Introduced in 1915, the Silex coffee maker was the first mass-produced coffee siphon in the United States and was quite common until the coffee percolator became their dominant model. In 1939, Silex even built a 7-foot tall glass siphon brewer to show off at the World’s Fair. But siphon brewing goes back even further than that: in the 1830s, the balance brewer was constructed to capture the public’s newfound love of vacuum technology. An early siphon design, the balance brewer gathered a lot of attention with side-by-side chambers for coffee and water affixed to a balance arm that tipped as the weight of the chambers shifted during the brewing process. 
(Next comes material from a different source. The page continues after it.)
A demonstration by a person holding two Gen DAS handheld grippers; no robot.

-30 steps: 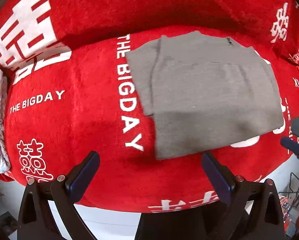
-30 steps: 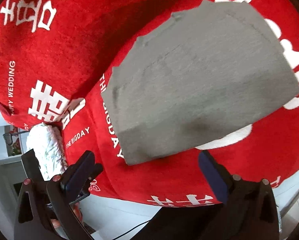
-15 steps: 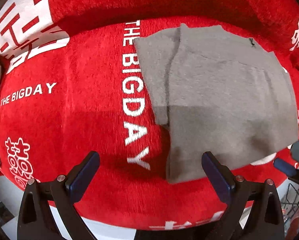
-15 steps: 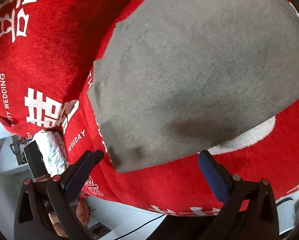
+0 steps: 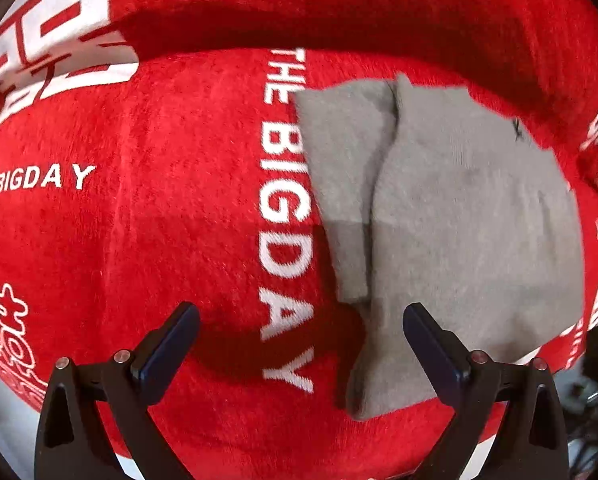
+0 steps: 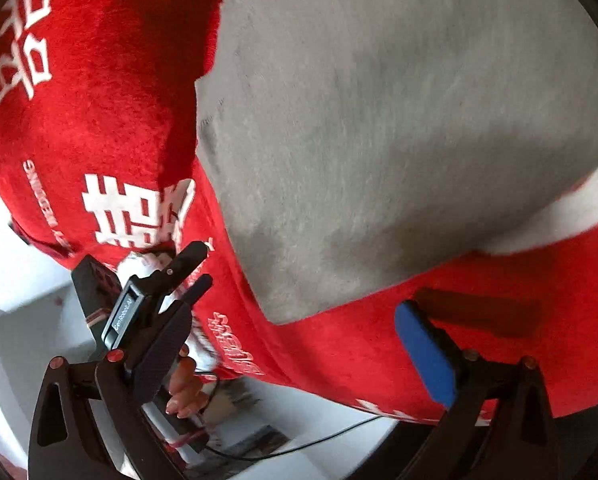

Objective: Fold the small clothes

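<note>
A grey knitted garment lies partly folded on a red plush blanket; a narrower grey layer sticks out along its left side. My left gripper is open and empty, its right finger over the garment's near left corner. In the right wrist view the garment fills the upper right. My right gripper is open and empty, just in front of the garment's near corner. The left gripper shows there at the lower left, held by a hand.
The blanket carries white lettering "THE BIGDAY" and white characters. Its raised back runs along the top. The blanket's front edge drops to a white floor with a black cable.
Both grippers have moved in closer and lower toward the garment's near edge. The garment now looks larger in both views. Both stay open.
</note>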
It’s not really a surprise that the siphon fell out of fashion when easier brew methods became widely available. It’s a particularly finicky brewing process that requires the user to time their water heating, check the brew temperature, remove and replace the top chamber, stir the coffee, and remove from the heat source in just the right manner to trigger the vacuum action. It takes time, knowledge, and concentration to brew coffee on a siphon, and, because of that, I wanted to include as much information as I could about this brew method before I felt comfortable recommending any models for home use.

The Winners, at a Glance

The Best Overall Coffee Siphon: Yama 5-Cup Stovetop Siphon

Yama Glass 8 Cup Stovetop Coffee Siphon (Syphon)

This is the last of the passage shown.